| THE TASK |
Copy the data exactly from the line that contains "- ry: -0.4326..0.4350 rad" through the line that contains "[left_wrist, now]", keeping both end lines and leaving out everything else.
━━━━━ RECORDED DATA ━━━━━
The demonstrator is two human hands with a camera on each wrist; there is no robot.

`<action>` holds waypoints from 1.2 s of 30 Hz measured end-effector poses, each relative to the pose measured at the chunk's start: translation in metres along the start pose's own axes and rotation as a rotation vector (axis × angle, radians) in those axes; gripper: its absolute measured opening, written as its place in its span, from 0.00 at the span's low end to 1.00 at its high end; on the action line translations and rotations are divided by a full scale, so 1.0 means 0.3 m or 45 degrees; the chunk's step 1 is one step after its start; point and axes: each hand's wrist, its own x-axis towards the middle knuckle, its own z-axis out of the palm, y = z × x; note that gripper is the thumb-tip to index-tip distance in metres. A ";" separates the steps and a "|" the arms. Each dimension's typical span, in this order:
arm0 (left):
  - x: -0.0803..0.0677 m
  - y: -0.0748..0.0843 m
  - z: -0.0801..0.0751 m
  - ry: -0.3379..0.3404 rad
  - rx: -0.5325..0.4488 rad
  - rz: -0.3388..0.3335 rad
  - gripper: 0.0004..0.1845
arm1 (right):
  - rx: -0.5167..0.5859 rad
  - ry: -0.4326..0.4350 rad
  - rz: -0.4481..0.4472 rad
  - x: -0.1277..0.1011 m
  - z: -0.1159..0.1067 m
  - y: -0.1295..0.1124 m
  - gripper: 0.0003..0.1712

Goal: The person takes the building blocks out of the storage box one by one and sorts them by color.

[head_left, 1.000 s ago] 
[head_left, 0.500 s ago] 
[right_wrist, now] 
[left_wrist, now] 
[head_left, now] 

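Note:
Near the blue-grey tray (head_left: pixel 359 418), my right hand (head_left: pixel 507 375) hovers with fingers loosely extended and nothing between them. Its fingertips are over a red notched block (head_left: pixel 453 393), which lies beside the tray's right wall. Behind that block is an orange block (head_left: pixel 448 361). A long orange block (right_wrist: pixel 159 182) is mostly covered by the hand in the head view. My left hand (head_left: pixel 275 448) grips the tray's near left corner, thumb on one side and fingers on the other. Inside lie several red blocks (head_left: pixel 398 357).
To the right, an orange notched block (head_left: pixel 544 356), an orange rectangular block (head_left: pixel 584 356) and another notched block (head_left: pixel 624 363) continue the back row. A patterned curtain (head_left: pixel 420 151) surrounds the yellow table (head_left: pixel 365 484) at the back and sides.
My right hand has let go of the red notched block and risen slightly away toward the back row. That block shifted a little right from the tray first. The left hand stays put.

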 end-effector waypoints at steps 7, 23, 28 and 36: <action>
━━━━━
| SOLUTION FOR THIS PROBLEM |
  - ry: -0.4326..0.4350 rad
  - rz: -0.4481..0.4472 rad
  - x: -0.1277..0.1011 m
  - z: -0.1159..0.1067 m
  - y: -0.1295..0.1124 m
  - gripper: 0.0003..0.1712

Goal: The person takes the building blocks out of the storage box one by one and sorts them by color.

[head_left, 1.000 s ago] 
[head_left, 0.500 s ago] 
[right_wrist, now] 
[left_wrist, now] 

This completes the answer to the exercise.